There is high demand in Guatemala and some of its neighbors for edible oils and fats, which explains how the African palm oil became so popular in the country to the detriment of other oils, and which has allowed new companies associated to capitalize a new investment phase that can be found particularly in some of the territories that form the Northern Transversal Strip of Guatemala. The investors are trying to turn Guatemala into one of the main palm oil exporters, in spite of the decline of its international price. The most active region is found in Chisec and Cobán, in Alta Verapaz Department; Ixcán in Quiché Department, and Sayaxché, Petén Department, where Palmas del Ixcán, S.A. (PALIX) is located, both with its own plantation and those of subcontractors. Another active region is that of Fray Bartolomé de las Casas and Chahal in Alta Verapaz Department; El Estor and Livingston, Izabal Department; and San Luis, Petén, where Naturaceites operates.

== Transport ==

Boats run several times a day from Puerto Barrios, and twice a week on Tuesdays and Fridays from Punta Gorda, Belize. Boats also run every morning from Livingston to Punta Gorda. However, due to collusion between boat owners, the fares are much higher than passage from Puerto Barrios. There is another boat that transports tourists from Livingston in through Río Dulce; it runs every day. All access is via watercraft since there is no road link to the rest of Guatemala.
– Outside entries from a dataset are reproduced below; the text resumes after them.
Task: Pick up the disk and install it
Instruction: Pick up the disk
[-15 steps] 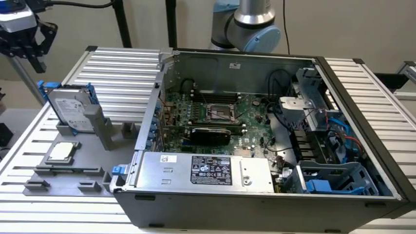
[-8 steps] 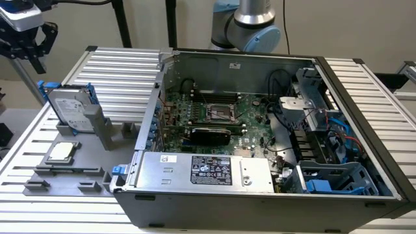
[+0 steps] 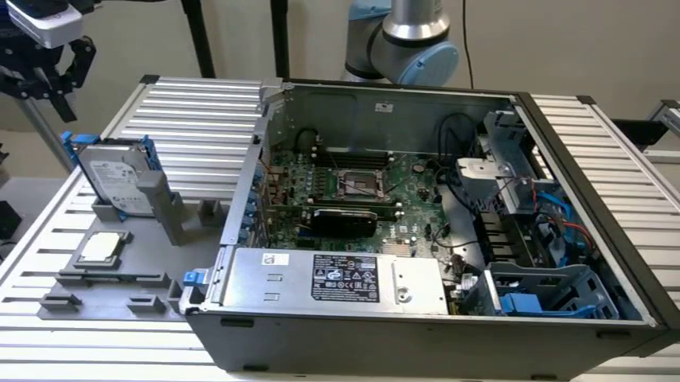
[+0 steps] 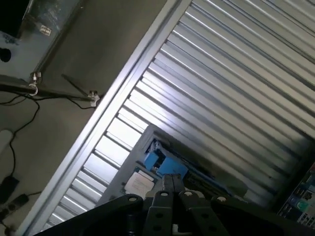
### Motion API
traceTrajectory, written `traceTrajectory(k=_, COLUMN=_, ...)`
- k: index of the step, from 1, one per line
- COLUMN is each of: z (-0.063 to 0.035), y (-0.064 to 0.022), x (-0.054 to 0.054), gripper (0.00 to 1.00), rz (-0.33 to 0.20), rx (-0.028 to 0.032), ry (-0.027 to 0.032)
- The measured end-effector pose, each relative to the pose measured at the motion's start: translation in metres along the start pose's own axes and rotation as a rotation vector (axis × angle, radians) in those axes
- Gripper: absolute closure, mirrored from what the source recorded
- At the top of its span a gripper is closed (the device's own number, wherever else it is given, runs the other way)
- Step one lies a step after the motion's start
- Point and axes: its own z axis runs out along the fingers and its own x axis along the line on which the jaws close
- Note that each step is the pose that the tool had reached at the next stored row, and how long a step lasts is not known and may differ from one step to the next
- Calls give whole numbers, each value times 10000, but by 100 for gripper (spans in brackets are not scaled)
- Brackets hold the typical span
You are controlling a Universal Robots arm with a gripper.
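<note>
One disk [image 3: 111, 179] is standing on edge in a grey holder [image 3: 158, 208] on the slatted surface [image 3: 202, 111], below the gripper [image 3: 48, 79] and well apart from it. Standing upright is likely leaving its top edge and blue bracket exposed for a grip from above. The gripper is hanging with its fingertips pressed together to a thin seam in the wrist view, and it is holding nothing. Beyond the disk from the gripper, the open computer case [image 3: 425, 318] is lying on its side, with its blue drive cage [image 3: 552, 290] facing up at the far end, presumably so parts can go in from above. Open air is separating gripper and disk. The case wall [image 3: 257, 159] is rising near the holder, narrowing the room on that side.
</note>
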Motion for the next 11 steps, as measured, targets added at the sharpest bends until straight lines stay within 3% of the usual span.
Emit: traceTrajectory(k=11, z=16, y=-1, x=0, gripper=100, rz=-1994, rx=-7, ry=42)
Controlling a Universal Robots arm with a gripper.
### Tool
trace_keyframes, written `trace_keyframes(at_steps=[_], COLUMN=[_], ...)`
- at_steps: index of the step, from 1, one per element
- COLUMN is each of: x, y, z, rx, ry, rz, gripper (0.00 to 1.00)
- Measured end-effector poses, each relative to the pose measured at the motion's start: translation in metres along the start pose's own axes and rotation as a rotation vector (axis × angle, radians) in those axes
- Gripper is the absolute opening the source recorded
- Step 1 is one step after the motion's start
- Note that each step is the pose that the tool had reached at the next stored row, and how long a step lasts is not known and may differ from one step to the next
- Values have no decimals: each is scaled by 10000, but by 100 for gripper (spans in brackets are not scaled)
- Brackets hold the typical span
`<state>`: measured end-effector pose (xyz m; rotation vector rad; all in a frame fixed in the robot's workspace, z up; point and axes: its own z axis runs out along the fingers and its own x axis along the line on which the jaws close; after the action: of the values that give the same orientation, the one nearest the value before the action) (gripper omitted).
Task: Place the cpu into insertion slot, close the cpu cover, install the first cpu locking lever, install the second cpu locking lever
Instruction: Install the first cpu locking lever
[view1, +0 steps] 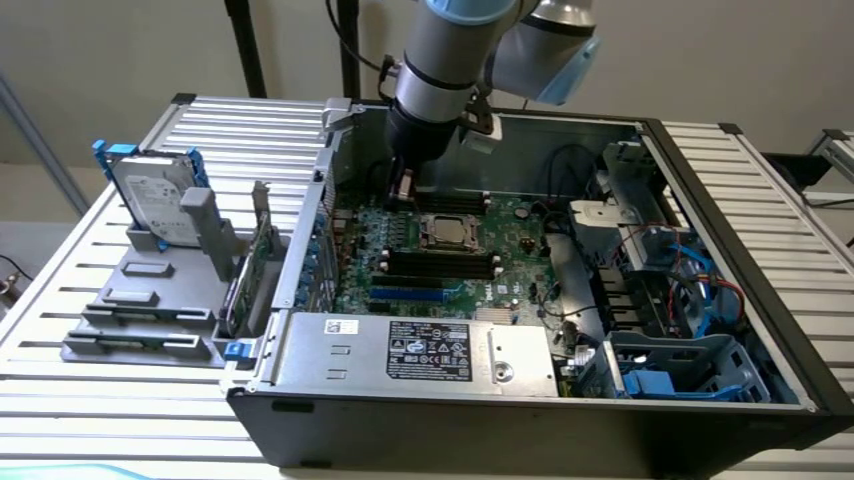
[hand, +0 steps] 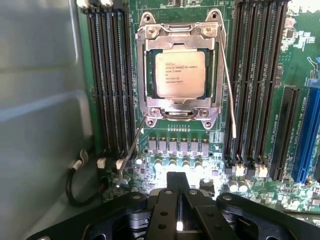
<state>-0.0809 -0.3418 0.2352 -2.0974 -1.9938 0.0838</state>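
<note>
Pale walls are standing behind a slatted metal table (view1: 120, 400), which is carrying an open computer case (view1: 534, 440) with its green board (view1: 514, 250) facing up. Near the board's middle, the chip (hand: 180, 74) is already sitting in its socket (hand: 210, 75), silvery face up. The cover (hand: 177, 32) is lying flat over it, showing it through its window. Two thin wire levers are flanking the socket. The straight lever (hand: 229, 95) is running close along one side, while the splayed lever (hand: 131, 150) is angling away from a corner toward the gripper. Neither is looking latched.

The chip is looking light, stiff and delicate, but under the cover it is needing no further handling. The levers are probably springy, smooth and hard to pinch, so pressing on the bent free end is seeming the surest hold.

The gripper (view1: 400, 188) is hanging inside the case at about eleven o'clock from the socket in the exterior view, with the grey power box (view1: 427, 350) at six o'clock. Its fingers (hand: 165, 210) are pressing fully together, gripping nothing and appearing clear of the board.
</note>
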Motion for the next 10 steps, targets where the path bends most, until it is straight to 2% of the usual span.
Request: trace_keyframes(at_steps=[5, 6, 7, 8, 9, 10], x=[0, 0, 0, -1, -1, -1], y=[1, 0, -1, -8, -13, -15], z=[0, 0, 1, 2, 3, 4], rx=[-108, -110, -23, 241, 246, 246], ry=[187, 210, 246, 369, 669, 821], rz=[837, 953, 1108, 1291, 1460, 1546], gripper=[11, 11, 11, 11, 11, 11])
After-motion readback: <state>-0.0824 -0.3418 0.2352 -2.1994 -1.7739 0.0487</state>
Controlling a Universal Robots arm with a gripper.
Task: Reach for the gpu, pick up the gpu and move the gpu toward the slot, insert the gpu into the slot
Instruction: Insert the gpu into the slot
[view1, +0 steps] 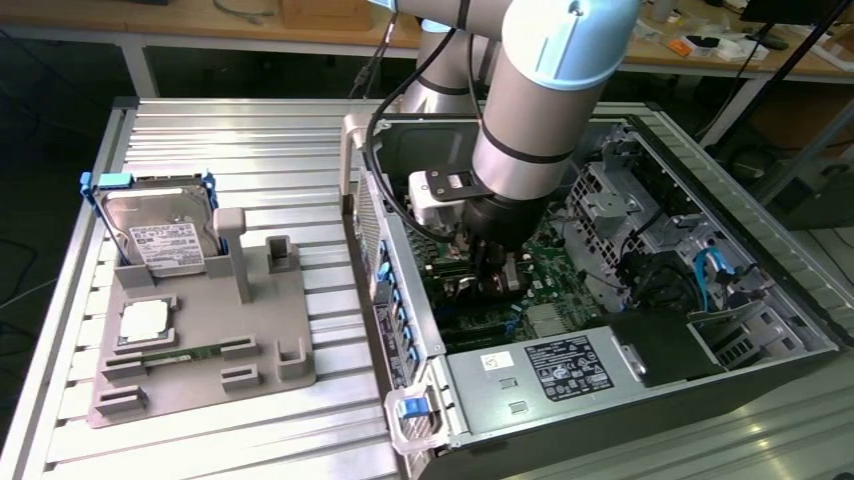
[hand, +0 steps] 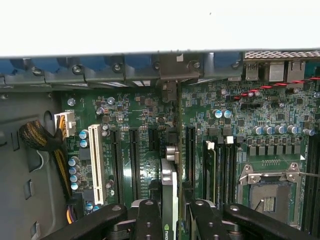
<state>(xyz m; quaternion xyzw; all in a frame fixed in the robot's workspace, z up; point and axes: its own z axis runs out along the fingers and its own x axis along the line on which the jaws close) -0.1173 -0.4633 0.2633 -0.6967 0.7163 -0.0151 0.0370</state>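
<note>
My gripper (view1: 491, 278) reaches down into the open computer case, over the green motherboard (view1: 534, 255). In the wrist view the gripper (hand: 172, 222) is shut on the gpu (hand: 169, 187), which I see edge-on as a thin upright card with a silver top and a green logo between the black fingers (hand: 148, 220). The card runs along the row of expansion connectors. Its metal end bracket (hand: 170, 90) lies against the case's rear wall. The slot is hidden beneath the card, so I cannot tell how deep the card sits.
A white connector (hand: 96, 165), black connectors (hand: 134, 160), memory slots (hand: 220, 170) and the CPU socket (hand: 270, 192) flank the card. A cable bundle (hand: 42, 140) lies to one side. Outside the case (view1: 747, 330), a grey fixture (view1: 200, 350) holds a hard drive (view1: 160, 240) and a CPU chip (view1: 144, 320).
</note>
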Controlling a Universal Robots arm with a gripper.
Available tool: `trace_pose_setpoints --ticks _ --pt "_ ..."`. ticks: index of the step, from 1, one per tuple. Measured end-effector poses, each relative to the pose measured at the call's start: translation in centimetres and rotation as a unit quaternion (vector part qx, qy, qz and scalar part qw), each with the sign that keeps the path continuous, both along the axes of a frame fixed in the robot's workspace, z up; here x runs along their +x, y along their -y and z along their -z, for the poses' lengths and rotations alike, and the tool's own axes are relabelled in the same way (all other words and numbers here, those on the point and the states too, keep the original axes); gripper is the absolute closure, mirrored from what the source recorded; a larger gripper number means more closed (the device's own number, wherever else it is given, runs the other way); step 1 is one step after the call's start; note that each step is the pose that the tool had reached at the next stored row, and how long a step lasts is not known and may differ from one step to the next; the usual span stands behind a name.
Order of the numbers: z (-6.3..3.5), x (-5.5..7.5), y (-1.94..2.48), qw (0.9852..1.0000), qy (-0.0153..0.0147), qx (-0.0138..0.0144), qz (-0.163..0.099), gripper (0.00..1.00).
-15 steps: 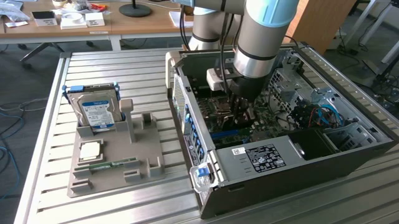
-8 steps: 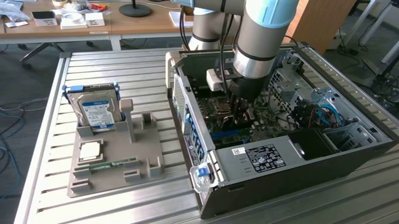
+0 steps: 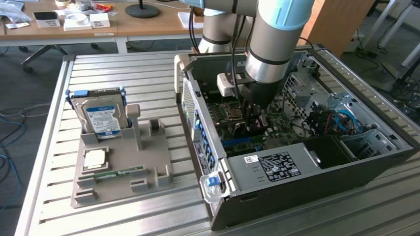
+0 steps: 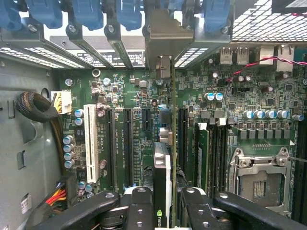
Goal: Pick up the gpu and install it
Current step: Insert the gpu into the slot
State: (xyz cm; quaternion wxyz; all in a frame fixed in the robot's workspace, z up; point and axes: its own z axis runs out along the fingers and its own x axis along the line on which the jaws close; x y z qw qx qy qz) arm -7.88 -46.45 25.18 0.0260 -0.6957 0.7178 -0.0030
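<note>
On the exterior view's left, the hard drive point(image 3: 102, 116) stands upright in the grey holder point(image 3: 118, 169), with a memory stick point(image 3: 113, 173) lying flat on it. Moving right, the arm reaches down into the open computer case point(image 3: 308, 167). In the wrist view, the gripper point(image 4: 163, 201) has its jaws partly closed, clamping the gpu point(image 4: 162, 167) edge-on. The card stands upright over the motherboard point(image 4: 120, 91), its silver bracket point(image 4: 163, 67) up against the case's rear slots.
</note>
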Motion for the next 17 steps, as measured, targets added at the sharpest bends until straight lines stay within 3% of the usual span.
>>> trace_pose_setpoints --ticks 17 --pt "0.42 -0.1 0.0 1.0 0.0 0.0002 0.0 0.73"
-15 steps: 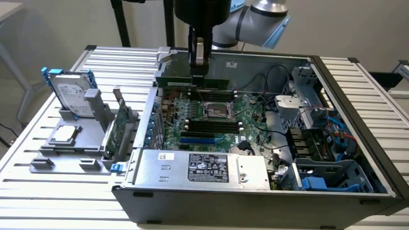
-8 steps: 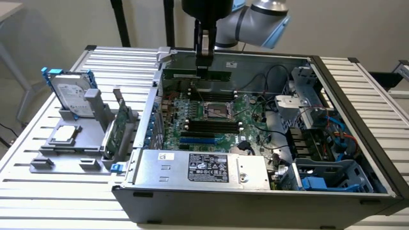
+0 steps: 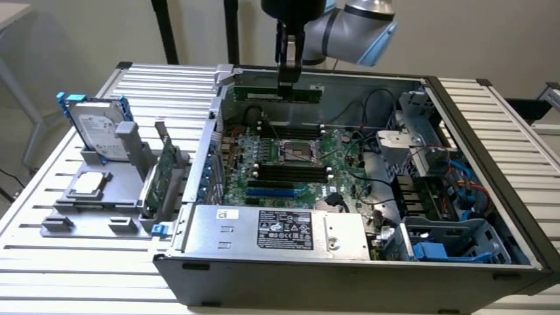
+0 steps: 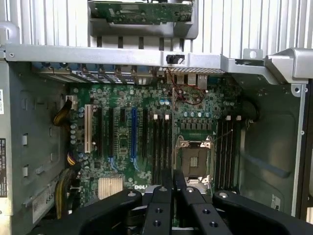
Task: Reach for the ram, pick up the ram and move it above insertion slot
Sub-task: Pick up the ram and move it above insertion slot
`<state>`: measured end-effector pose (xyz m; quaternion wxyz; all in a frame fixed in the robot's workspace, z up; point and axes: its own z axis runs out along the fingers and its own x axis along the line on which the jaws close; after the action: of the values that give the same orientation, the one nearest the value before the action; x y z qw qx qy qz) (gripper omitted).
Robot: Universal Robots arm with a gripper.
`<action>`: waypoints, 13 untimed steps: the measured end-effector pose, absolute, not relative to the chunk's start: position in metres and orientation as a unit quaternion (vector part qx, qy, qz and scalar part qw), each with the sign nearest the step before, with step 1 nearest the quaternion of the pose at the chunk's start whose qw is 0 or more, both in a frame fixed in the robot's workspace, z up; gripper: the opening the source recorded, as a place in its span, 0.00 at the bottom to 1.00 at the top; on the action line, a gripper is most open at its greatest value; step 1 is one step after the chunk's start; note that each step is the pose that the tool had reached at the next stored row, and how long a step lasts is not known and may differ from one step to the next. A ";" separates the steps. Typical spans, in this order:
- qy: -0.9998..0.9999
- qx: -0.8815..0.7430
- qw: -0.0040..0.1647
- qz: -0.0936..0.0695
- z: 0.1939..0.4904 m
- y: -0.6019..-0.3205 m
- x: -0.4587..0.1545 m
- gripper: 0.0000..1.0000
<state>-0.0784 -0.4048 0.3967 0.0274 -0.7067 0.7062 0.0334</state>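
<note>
From the exterior view, the gripper (image 3: 289,80) hung over the far side of the open computer case (image 3: 490,170), its dark fingers pinched on the ram (image 3: 278,92), which it held level above the motherboard (image 3: 289,157). A hard drive (image 3: 92,128) and a green expansion card (image 3: 160,180) stood in the grey holder (image 3: 105,197) on the slatted table (image 3: 52,262).

The wrist view looked straight down on the motherboard (image 4: 146,127), showing the empty CPU socket (image 4: 194,159) and dark memory slots (image 4: 160,142) beside it. The fingers (image 4: 164,196) seemed drawn together, though the stick itself was hard to make out there.
</note>
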 end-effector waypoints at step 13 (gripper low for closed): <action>0.710 -0.703 0.027 0.033 0.385 -0.386 -0.051 0.13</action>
<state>-0.0513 -0.3864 0.3847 0.0271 -0.7034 0.7096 0.0328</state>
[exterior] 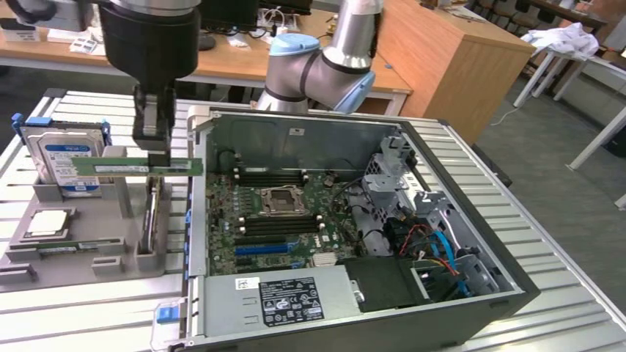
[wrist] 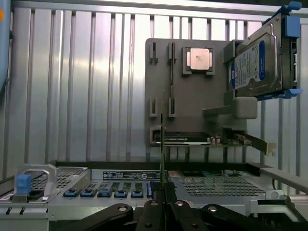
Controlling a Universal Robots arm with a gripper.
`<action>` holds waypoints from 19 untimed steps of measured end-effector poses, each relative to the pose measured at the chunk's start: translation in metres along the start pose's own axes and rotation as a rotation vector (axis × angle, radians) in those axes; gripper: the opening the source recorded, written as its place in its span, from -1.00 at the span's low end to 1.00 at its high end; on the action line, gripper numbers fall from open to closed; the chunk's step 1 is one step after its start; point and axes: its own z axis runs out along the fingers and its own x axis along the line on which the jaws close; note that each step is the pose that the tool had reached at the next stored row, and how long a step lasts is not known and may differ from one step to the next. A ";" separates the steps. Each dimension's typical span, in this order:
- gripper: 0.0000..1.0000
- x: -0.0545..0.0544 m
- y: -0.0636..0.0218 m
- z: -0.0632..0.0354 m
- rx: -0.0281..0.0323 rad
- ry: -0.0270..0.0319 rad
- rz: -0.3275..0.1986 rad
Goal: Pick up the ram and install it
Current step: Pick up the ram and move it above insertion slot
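The ram (exterior: 137, 166) is a thin green stick held level in the air above the grey parts tray (exterior: 117, 257), just off the open computer case's side wall on the exterior view's left. My gripper (exterior: 155, 154) is shut on it from above, near the end closer to the case. In the wrist view the ram (wrist: 162, 139) shows edge-on as a thin line rising from between the black fingers (wrist: 153, 208). The motherboard's black memory slots (exterior: 277, 176) lie inside the case, beside the CPU socket (exterior: 283, 198).
The tray carries a blue-labelled hard drive (exterior: 64, 158), a CPU chip (exterior: 49, 224) and another green stick (exterior: 67, 249). The case (exterior: 489, 293) holds a power supply (exterior: 278, 297), a blue expansion slot (exterior: 262, 249) and cables. Slatted metal table (exterior: 88, 308) lies all around.
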 end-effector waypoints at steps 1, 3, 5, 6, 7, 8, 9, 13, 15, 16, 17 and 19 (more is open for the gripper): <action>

Hydrographically, the town's geographic isolation is defined by its position at the mouth of the Río Dulce canyon, where the river's estuarine waters discharge into Amatique Bay, making waterborne navigation through the coastal mangroves and bay channels the primary means of regional transport.

As of early 2014, foreign passengers arriving in Livingston still present their passports at the customs office, which is two blocks up the hill from the dock, on the left side of the street. One is entirely free to walk right past the customs office and forego this formality; however, doing so may subject one to significant delays and possible fines when one leaves Guatemala at any land crossing, port, or airport.

== Languages ==
A number of languages are spoken in Livingston including Spanish, Garifuna, Mayan Qʼeqchiʼ, and English.

== Notable people ==
- Guillermo Ramírez, footballer of Municipal, C.S.D. in the Guatemalan Football League
- Marvin Ávila, footballer of Shaanxi Neo-China Chanba F.C.
- Ricardo Trigueño, footballer of Deportivo Petapa in the Guatemalan Football League.

==In films==

=== The New Adventures of Tarzan (1935) ===

In 1935, the film The New Adventures of Tarzan, was filmed on location in Guatemala, taking advantage of the help from the United Fruit Company and president Jorge Ubico.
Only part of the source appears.